GIVEN RECORDS:
▶
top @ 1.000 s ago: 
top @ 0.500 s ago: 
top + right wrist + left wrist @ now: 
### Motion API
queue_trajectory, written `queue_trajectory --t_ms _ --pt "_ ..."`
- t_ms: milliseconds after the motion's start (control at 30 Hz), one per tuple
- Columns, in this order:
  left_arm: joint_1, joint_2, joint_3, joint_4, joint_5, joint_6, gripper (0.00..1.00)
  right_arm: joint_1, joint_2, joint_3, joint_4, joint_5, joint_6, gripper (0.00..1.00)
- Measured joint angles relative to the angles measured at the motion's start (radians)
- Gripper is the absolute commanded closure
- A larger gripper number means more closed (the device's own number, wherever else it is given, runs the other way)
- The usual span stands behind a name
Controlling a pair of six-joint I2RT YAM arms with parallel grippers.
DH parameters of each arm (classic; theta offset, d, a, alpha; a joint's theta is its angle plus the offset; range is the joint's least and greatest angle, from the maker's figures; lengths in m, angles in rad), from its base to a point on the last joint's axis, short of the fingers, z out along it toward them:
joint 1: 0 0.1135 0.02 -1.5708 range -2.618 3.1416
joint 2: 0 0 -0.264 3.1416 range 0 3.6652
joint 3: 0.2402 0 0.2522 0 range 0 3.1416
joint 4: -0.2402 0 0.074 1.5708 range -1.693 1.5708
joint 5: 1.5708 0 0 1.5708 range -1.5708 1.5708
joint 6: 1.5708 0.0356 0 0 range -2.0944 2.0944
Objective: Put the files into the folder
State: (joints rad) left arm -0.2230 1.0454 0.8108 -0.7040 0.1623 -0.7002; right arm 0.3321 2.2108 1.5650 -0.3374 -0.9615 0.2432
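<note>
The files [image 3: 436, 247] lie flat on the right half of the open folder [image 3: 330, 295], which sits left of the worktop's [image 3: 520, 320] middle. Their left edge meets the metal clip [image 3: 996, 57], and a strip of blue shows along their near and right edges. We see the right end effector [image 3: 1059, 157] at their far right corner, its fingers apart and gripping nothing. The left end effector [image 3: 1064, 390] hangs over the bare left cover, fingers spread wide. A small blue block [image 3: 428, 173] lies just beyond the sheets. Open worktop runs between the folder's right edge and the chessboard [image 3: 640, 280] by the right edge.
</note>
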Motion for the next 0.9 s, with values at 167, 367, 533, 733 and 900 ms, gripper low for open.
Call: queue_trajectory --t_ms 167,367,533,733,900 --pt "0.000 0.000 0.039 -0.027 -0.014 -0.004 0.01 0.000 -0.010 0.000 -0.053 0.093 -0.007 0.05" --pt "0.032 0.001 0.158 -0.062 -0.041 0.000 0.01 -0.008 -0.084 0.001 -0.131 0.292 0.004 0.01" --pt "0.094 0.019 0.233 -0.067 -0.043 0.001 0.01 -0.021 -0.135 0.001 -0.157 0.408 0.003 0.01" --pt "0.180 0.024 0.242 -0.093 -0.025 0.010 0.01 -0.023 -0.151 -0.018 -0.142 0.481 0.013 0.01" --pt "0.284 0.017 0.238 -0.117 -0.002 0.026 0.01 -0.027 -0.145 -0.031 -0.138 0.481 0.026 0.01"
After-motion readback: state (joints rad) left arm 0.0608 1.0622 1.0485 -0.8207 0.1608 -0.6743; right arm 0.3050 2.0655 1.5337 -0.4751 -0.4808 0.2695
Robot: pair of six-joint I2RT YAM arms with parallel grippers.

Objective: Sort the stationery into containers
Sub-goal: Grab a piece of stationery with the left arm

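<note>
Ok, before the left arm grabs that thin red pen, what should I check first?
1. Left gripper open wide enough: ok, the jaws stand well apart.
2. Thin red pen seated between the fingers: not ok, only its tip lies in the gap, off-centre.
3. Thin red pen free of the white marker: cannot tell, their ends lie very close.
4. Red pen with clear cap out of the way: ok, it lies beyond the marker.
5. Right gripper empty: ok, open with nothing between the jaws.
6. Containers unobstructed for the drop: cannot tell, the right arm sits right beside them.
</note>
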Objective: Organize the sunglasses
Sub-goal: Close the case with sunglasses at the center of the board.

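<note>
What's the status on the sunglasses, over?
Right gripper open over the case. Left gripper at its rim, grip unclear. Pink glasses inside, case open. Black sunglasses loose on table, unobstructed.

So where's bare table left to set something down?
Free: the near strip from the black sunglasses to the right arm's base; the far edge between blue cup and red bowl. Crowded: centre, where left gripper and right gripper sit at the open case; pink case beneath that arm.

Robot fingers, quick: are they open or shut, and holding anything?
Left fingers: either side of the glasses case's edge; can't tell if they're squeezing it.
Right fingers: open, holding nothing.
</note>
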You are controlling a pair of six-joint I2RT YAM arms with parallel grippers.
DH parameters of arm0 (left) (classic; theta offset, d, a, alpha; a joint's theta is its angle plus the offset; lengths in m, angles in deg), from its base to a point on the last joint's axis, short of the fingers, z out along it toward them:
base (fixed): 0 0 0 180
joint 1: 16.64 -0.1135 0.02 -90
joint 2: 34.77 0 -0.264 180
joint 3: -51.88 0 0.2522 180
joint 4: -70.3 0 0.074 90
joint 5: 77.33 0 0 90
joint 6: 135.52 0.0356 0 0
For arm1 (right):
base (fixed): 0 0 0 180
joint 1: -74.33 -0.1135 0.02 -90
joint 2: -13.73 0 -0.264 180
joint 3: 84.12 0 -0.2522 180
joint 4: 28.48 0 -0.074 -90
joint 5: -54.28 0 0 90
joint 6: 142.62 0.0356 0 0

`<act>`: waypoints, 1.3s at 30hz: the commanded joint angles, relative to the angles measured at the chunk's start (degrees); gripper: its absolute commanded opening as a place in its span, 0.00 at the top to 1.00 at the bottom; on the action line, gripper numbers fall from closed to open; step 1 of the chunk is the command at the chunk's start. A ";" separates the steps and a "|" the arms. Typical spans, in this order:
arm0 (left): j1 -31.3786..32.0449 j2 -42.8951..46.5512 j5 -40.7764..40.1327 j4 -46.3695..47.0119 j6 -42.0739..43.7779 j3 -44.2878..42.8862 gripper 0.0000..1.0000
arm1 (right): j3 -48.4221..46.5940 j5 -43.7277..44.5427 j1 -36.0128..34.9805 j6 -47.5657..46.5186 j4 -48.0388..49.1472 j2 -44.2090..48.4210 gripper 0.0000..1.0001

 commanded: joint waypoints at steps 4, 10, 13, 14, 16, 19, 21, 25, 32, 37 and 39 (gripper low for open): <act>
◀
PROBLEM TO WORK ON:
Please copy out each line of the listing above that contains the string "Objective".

RESULT:
Objective: Put the files into the folder
Objective: Sort the stationery into containers
Objective: Organize the sunglasses

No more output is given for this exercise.